Count the lines below with the string "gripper" in them. Only the number should be given.

>>>>

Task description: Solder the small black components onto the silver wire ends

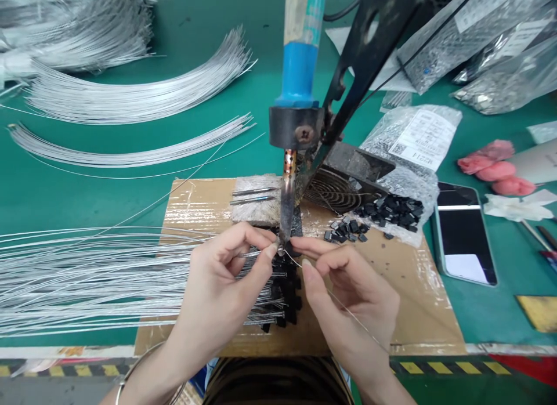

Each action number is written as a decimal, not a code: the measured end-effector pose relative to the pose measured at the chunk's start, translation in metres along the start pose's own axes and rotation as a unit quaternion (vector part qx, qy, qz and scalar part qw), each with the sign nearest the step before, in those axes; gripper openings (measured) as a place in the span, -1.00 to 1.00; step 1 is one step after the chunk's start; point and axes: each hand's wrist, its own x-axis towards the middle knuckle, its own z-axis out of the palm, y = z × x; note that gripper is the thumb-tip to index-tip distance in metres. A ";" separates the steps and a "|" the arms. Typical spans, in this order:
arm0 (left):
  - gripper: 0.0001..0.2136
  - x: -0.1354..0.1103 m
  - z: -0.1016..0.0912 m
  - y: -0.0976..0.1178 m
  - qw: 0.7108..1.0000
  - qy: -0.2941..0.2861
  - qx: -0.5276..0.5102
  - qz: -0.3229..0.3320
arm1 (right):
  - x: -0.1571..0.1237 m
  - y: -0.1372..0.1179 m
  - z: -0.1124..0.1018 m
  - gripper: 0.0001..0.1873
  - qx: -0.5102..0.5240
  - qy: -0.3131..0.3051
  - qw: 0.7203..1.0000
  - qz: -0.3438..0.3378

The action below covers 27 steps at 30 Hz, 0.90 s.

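A blue-handled soldering iron [300, 68] is clamped in a stand, its tip [286, 210] pointing down between my hands. My left hand [230, 277] pinches the end of a thin grey cable just left of the tip. A small shiny piece [281, 251] shows at the fingertips, too small to make out fully. Thin solder wire [352, 315] runs through my right hand [350, 289], its thumb and fingers closed on it, and its end reaches the tip. Below the hands lie several cables [100, 283] with black connectors [285, 300] at their ends.
Cardboard [418, 300] covers the work spot. Behind the tip stand a fan [339, 187] and a pad [256, 208] with spare tips. Small black parts [391, 212], a plastic bag [413, 144] and a phone [465, 234] lie right. Cable bundles [134, 100] lie back left.
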 end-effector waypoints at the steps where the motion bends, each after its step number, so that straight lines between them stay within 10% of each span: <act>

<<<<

*Exercise solution:*
3